Exercise brief
Each line holding the word "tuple" must appear in the answer, copied from the entries.

Dataset excerpts
▼▼▼

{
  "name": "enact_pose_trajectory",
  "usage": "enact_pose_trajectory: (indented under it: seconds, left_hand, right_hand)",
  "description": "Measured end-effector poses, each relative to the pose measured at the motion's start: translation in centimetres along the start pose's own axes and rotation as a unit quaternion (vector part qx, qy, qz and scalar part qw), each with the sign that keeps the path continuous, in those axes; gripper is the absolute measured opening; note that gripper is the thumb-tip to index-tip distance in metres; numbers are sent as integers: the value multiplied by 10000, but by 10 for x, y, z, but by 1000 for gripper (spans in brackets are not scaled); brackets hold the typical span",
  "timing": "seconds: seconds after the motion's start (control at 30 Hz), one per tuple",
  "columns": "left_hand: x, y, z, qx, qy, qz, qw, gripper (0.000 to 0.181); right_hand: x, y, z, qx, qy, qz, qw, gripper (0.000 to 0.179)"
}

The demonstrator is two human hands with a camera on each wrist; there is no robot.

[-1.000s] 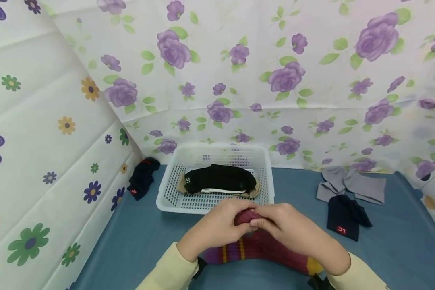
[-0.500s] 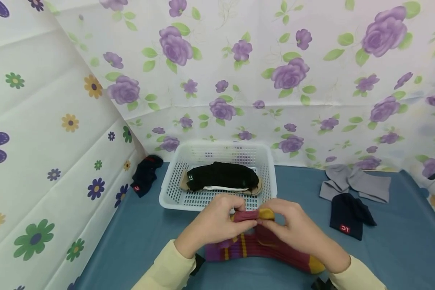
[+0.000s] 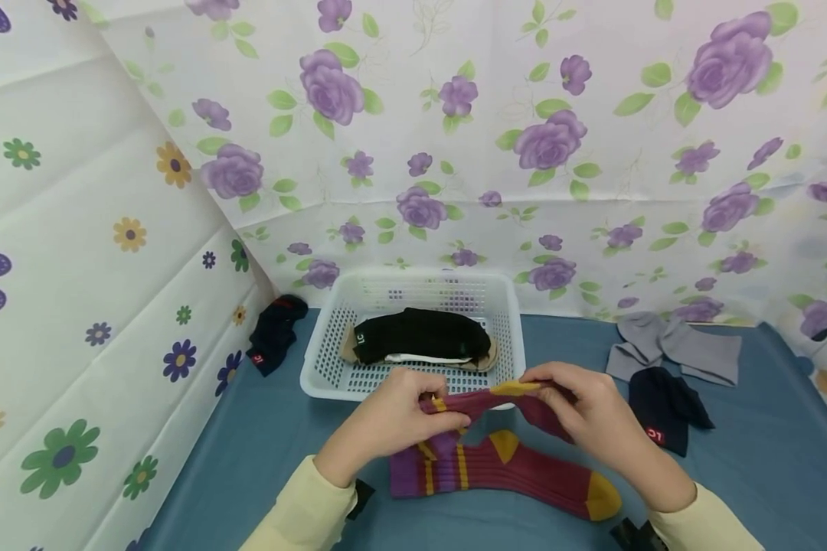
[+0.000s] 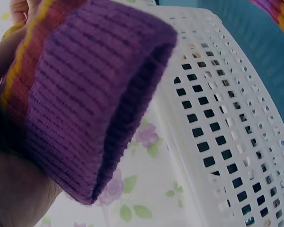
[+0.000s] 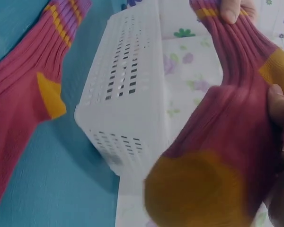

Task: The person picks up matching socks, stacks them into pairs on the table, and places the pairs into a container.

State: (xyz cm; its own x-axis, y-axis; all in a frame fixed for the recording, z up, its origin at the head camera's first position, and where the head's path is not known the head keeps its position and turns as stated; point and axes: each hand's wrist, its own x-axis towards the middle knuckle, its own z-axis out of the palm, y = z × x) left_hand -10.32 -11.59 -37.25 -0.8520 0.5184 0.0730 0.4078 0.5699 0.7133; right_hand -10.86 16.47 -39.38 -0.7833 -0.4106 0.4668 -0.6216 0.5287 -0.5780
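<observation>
My left hand (image 3: pixel 394 417) pinches a maroon sock (image 3: pixel 472 402) near its purple ribbed cuff (image 4: pixel 90 90), whose mouth gapes slightly in the left wrist view. At the sock's yellow heel my right hand (image 3: pixel 582 405) grips it between thumb and fingers. The foot hangs down, its yellow toe (image 5: pixel 199 189) nearest the right wrist camera. Both hands hold the sock stretched sideways in the air, in front of the basket. Below them a matching sock (image 3: pixel 531 478) lies flat on the blue cloth, purple cuff to the left, yellow toe to the right.
A white perforated basket (image 3: pixel 322 367) holds a folded black sock (image 3: pixel 420 340) over white and beige ones. One navy sock (image 3: pixel 273 337) lies left of it. Grey socks (image 3: pixel 703 356) and another navy sock (image 3: pixel 651 409) lie at the right. Flowered sheets form the back and sides.
The sock was bunched between both hands. My right hand has moved right, drawing it out lengthwise, while my left hand shifted slightly left. The flat sock is more exposed now.
</observation>
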Motion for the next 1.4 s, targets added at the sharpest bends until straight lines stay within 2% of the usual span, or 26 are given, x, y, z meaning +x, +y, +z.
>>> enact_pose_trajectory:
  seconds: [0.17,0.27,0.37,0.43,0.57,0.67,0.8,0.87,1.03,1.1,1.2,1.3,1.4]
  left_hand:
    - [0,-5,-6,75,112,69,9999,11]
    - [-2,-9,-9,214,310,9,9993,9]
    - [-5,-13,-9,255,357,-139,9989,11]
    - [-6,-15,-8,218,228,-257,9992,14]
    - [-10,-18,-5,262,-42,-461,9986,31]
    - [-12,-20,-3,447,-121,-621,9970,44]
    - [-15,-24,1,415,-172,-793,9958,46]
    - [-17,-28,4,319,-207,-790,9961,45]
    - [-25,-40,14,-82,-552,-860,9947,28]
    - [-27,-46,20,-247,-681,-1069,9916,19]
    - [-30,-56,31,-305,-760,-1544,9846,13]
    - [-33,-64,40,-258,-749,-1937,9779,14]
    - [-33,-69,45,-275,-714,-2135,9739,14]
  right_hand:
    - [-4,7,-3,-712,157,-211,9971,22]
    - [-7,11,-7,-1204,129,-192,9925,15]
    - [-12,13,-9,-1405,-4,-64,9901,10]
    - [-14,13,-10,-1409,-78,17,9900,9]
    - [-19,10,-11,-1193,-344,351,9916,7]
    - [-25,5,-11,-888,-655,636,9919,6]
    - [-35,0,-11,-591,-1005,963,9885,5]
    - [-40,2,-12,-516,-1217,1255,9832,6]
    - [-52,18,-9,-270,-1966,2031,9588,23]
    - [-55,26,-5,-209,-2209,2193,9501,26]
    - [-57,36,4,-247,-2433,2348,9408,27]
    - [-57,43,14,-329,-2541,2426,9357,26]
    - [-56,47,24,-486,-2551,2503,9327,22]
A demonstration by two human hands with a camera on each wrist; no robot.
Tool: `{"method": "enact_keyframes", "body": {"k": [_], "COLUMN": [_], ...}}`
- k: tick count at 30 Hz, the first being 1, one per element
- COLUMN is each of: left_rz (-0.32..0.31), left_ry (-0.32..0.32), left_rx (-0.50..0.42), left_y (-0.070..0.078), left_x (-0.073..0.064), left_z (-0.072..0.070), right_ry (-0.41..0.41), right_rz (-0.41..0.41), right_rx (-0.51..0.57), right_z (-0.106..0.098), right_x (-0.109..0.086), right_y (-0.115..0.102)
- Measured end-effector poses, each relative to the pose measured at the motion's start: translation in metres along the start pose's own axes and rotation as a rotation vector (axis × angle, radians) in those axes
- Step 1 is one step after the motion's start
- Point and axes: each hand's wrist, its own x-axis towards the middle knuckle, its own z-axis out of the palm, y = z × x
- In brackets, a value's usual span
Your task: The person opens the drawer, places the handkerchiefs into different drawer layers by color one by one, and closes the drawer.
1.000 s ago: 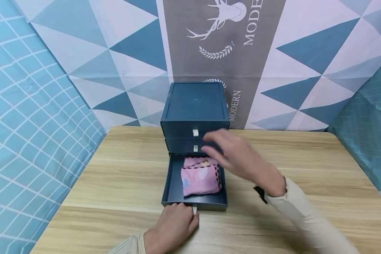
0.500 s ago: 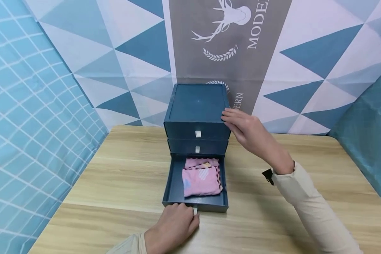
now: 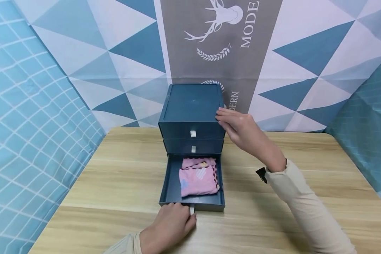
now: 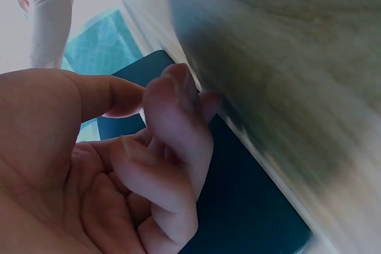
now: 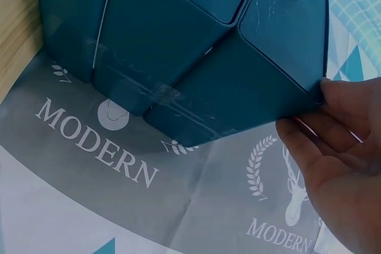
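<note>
A dark blue stack of drawers (image 3: 193, 102) stands at the back middle of the table, its bottom drawer (image 3: 171, 183) pulled out. Inside that drawer lies a folded pink cloth (image 3: 198, 181) with a dark checked border. My left hand (image 3: 168, 225) is at the drawer's front, fingers curled and thumb pinching the white pull tab (image 3: 192, 209); in the left wrist view the hand (image 4: 143, 147) largely hides the tab. My right hand (image 3: 241, 130) rests on the stack's upper right front corner. In the right wrist view its fingertips (image 5: 327, 90) touch that edge.
Two upper drawers, with white tabs (image 3: 193, 133), are pushed in. The wooden table (image 3: 120, 176) extends to both sides. A patterned cloth backdrop (image 3: 139, 46) hangs right behind the stack, with blue sheets (image 3: 35, 116) at the sides.
My right hand has come up from above the open drawer onto the stack's upper right corner and stays there. The left hand and pink cloth hold their places; the view shifts slightly.
</note>
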Motion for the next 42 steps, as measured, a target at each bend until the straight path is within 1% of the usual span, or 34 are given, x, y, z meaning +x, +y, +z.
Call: {"method": "enact_keyframes", "body": {"k": [10,12,15,18,21,28,33,42], "left_rz": [0.024,0.028,0.029,0.024,0.022,0.039,0.051,0.064], "left_ry": [0.043,0.064,0.085,0.095,0.113,0.186,0.207,0.237], "left_rx": [-0.033,-0.033,-0.056,-0.086,-0.097,-0.041,-0.001,0.018], "left_y": [-0.003,-0.004,-0.005,-0.006,-0.007,-0.009,-0.011,-0.012], "left_x": [-0.004,-0.003,0.001,0.004,0.007,0.013,0.017,0.025], "left_z": [-0.008,-0.01,-0.012,-0.013,-0.014,-0.014,-0.013,-0.011], "right_ry": [0.022,0.023,0.028,0.033,0.034,0.046,0.043,0.048], "right_rz": [0.004,0.004,-0.003,-0.01,-0.011,0.003,0.01,0.016], "right_rx": [0.013,0.013,0.014,0.015,0.022,0.04,0.041,0.04], "right_z": [0.002,0.002,0.002,0.001,0.002,0.003,0.004,0.005], "right_x": [0.0,0.0,0.001,0.002,0.003,0.001,0.002,-0.001], "right_y": [0.0,0.001,0.001,0.002,0.002,0.002,0.002,0.004]}}
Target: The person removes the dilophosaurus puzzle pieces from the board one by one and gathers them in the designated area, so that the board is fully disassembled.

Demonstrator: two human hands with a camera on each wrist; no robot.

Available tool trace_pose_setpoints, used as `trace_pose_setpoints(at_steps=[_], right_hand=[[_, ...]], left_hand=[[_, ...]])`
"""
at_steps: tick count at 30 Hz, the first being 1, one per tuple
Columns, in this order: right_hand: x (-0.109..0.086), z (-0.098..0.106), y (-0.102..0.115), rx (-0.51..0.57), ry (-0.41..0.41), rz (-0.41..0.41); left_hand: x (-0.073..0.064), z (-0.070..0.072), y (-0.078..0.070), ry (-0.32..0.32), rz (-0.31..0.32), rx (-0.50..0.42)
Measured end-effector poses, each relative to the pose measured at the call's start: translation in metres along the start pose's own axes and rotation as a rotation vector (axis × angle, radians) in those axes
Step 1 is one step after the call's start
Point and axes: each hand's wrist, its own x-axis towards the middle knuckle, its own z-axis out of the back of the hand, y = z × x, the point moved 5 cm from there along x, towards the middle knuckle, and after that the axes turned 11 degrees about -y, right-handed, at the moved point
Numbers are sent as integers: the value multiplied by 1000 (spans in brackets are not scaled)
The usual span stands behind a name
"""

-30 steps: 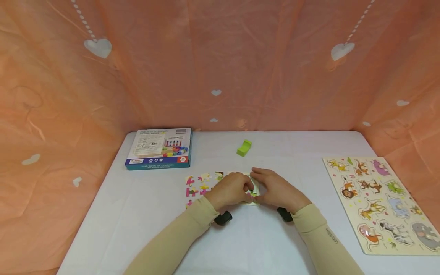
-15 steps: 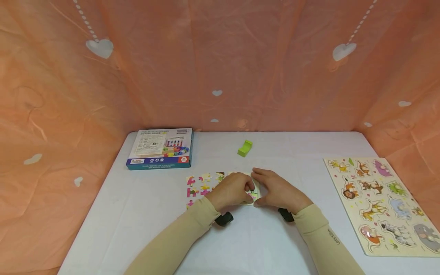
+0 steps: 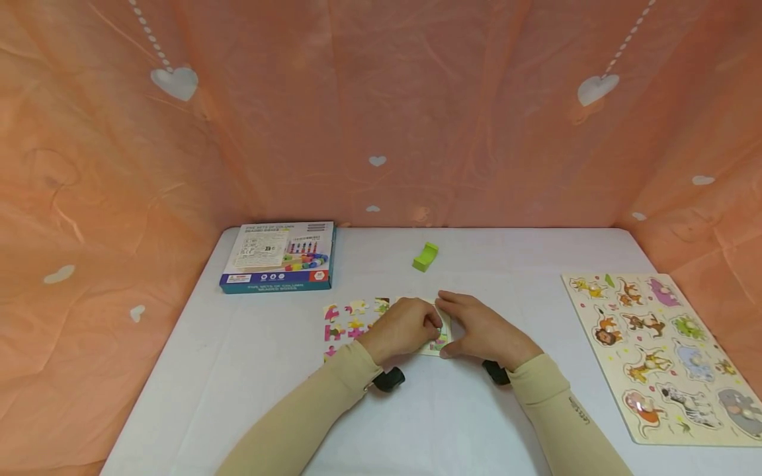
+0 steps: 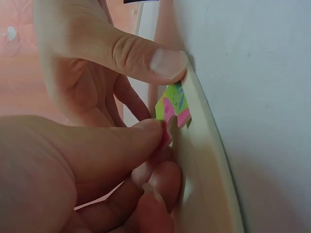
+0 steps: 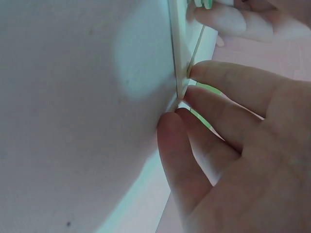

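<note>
My left hand (image 3: 401,327) pinches a small pink-and-green jigsaw piece (image 4: 167,108) between thumb and fingers, low over a pale wooden puzzle tray (image 4: 206,187). Part of the piece is hidden behind the fingertips. At the tray's right side, my right hand (image 3: 482,328) is spread, with its thumb on the near corner and its fingers (image 5: 226,80) touching the edge. Left of the tray lie several loose jigsaw pieces (image 3: 331,332) in rows, some covered by my left hand.
A boxed bead set (image 3: 276,258) lies at the back left. Beyond the tray sits a curved green block (image 3: 425,256). On the right is a wooden animal peg puzzle (image 3: 651,354). An orange curtain (image 3: 411,112) encloses the white table.
My right thumb has drawn back from beside the left fingertips to the tray's near corner. The left hand has stayed almost in place, and more of the picture in the tray shows.
</note>
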Motion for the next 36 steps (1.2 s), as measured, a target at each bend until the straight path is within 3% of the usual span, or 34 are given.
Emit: trace_pose_setpoints(at_steps=[7,12,18,22,28,32,36], right_hand=[[0,1,0,1,0,-3],[-1,3,-3,-9,-8,-4],[0,2,-3,-13,-2,-22],[2,-1,-1,-14,9,-42],[5,-1,0,-33,15,-38],[5,1,-3,-52,10,-39],[4,1,-4,-41,12,-49]], left_hand=[[0,0,0,-8,16,-42],[3,-1,0,21,25,-88],[1,13,8,22,81,-128],[-11,31,25,-6,121,-153],[-42,55,54,-37,210,-165],[-56,57,67,-30,261,-183],[-60,56,69,-41,236,-159]])
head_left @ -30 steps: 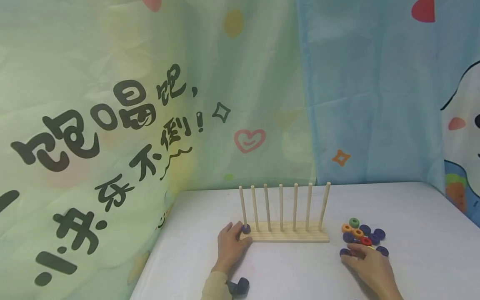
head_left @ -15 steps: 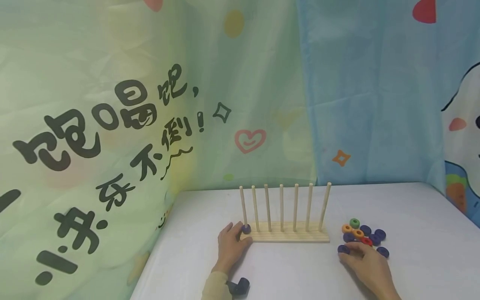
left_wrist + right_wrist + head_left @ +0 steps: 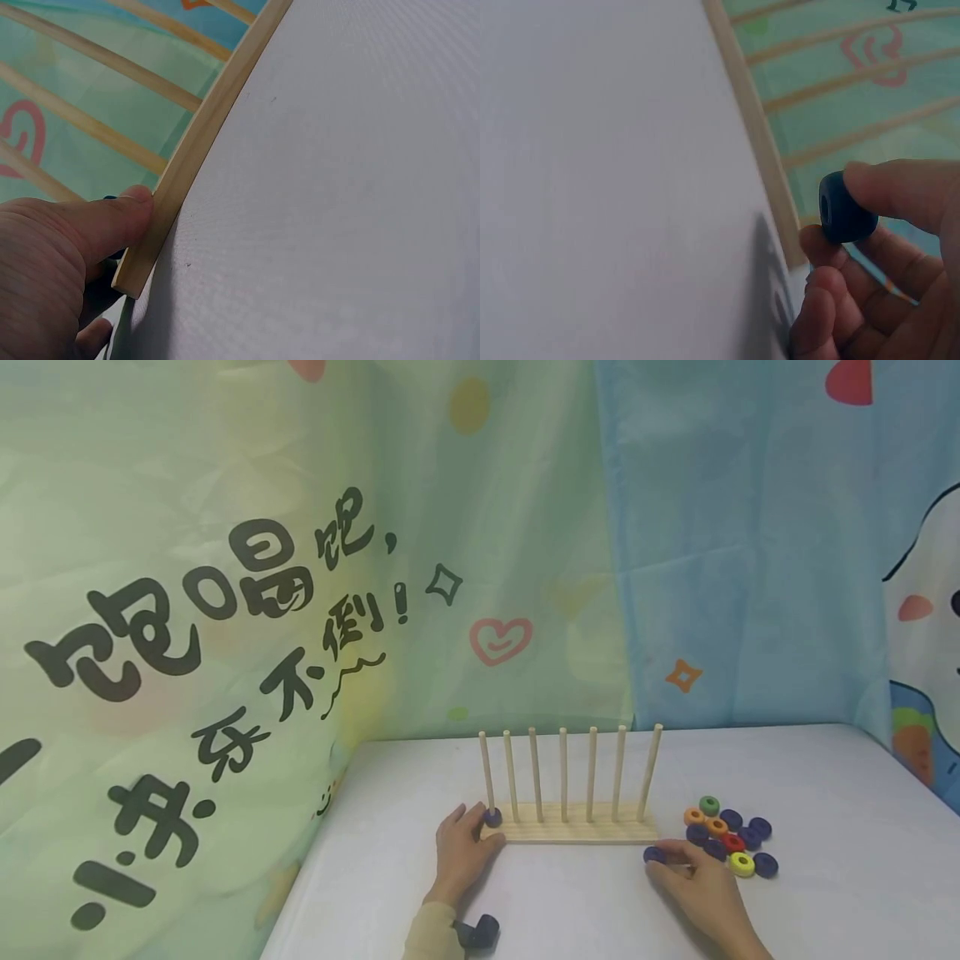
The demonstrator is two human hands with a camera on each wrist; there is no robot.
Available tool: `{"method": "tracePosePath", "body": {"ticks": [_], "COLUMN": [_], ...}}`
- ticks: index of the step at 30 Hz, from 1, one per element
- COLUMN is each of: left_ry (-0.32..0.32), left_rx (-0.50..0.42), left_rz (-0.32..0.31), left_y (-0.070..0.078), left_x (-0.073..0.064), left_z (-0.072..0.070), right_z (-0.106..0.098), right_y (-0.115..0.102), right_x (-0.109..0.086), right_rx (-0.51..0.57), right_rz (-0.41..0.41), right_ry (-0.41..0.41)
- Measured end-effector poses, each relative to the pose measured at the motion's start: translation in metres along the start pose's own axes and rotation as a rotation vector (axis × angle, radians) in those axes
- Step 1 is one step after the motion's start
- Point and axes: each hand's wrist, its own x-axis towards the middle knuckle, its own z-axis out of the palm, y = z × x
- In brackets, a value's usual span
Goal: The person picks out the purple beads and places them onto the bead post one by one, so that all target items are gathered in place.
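Note:
A wooden rack (image 3: 577, 837) with a row of several upright pegs stands on the table. My left hand (image 3: 460, 857) grips the left end of its base, with the thumb against the front edge in the left wrist view. A dark blue bead (image 3: 492, 817) sits at the foot of the leftmost peg, beside the left fingers. Near the base's front right corner, my right hand (image 3: 701, 887) pinches another dark blue bead (image 3: 846, 210) between thumb and fingers. The hole of this held bead faces sideways in the right wrist view.
To the right of the rack lies a loose cluster of beads: a green bead (image 3: 708, 805), a yellow bead (image 3: 742, 863), a red bead (image 3: 732, 842), two orange ones and several dark blue ones. A printed curtain (image 3: 510, 552) hangs behind the white table (image 3: 570, 910).
My right hand has lifted a dark blue bead from the cluster's edge and carried it left towards the rack, uncovering the yellow bead. My left hand has stayed at the rack's end.

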Motion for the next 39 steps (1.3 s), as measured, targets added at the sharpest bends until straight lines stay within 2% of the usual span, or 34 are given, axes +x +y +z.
{"method": "tracePosePath", "body": {"ticks": [4,7,15,22,33,39], "left_ry": [-0.001,-0.004,0.000,0.009,-0.002,0.004], "left_rx": [0.000,-0.003,0.002,0.009,-0.001,-0.009], "left_rz": [-0.006,-0.016,-0.012,0.000,-0.033,-0.033], "left_y": [0.000,0.000,-0.002,-0.002,-0.002,-0.003], "left_x": [0.001,0.001,0.000,0.001,0.001,0.001], "left_z": [0.000,0.001,0.002,0.002,0.002,0.002], "right_z": [0.008,0.013,0.022,0.031,0.040,0.042], "right_y": [-0.010,-0.015,-0.019,-0.027,-0.034,-0.036], "right_x": [-0.002,-0.005,-0.008,-0.012,-0.017,-0.018], "right_rx": [0.040,0.059,0.100,0.145,0.146,0.197], "right_rz": [0.031,0.041,0.032,-0.025,0.025,0.026], "right_ry": [-0.048,-0.055,-0.036,-0.001,-0.024,-0.015]}}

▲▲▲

Task output
  "timing": "seconds: seconds after the motion's start (control at 30 Hz), one per tuple",
at_steps: tick count at 30 Hz, the first being 1, one per tuple

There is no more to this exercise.